### TASK ITEM:
Find each line below where the word "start" occurs, and copy it.

### COLLECTED MATERIAL:
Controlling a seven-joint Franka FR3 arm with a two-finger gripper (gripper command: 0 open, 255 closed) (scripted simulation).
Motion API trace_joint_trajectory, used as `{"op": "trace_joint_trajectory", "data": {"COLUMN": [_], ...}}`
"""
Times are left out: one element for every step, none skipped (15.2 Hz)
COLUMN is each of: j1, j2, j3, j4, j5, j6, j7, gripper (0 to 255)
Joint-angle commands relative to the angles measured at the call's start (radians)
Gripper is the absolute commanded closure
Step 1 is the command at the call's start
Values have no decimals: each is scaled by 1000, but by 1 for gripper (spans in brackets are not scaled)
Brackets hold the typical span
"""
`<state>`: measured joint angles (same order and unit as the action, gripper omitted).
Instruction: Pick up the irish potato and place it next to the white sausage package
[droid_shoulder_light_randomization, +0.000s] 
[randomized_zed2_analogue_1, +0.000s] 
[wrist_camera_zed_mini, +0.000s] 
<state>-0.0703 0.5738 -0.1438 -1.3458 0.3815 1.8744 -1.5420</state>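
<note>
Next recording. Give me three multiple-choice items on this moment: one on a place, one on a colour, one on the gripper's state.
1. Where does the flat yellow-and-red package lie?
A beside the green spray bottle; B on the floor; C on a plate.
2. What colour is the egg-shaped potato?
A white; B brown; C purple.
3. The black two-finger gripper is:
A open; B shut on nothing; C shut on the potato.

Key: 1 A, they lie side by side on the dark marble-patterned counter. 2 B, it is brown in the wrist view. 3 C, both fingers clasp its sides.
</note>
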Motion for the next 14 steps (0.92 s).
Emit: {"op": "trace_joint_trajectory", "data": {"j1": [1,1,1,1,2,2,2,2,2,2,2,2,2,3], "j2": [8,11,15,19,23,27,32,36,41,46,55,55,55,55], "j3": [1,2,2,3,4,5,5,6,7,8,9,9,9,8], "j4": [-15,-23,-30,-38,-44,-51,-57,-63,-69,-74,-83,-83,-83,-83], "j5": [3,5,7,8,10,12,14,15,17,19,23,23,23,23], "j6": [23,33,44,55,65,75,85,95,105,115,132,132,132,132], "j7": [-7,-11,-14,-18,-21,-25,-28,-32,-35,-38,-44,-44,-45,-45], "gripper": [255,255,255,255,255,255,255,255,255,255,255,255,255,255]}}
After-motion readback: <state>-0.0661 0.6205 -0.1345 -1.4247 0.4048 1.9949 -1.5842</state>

### ANSWER TO THIS EXERCISE:
Joint-angle commands relative to the angles measured at the call's start (radians)
Step 1 is the command at the call's start

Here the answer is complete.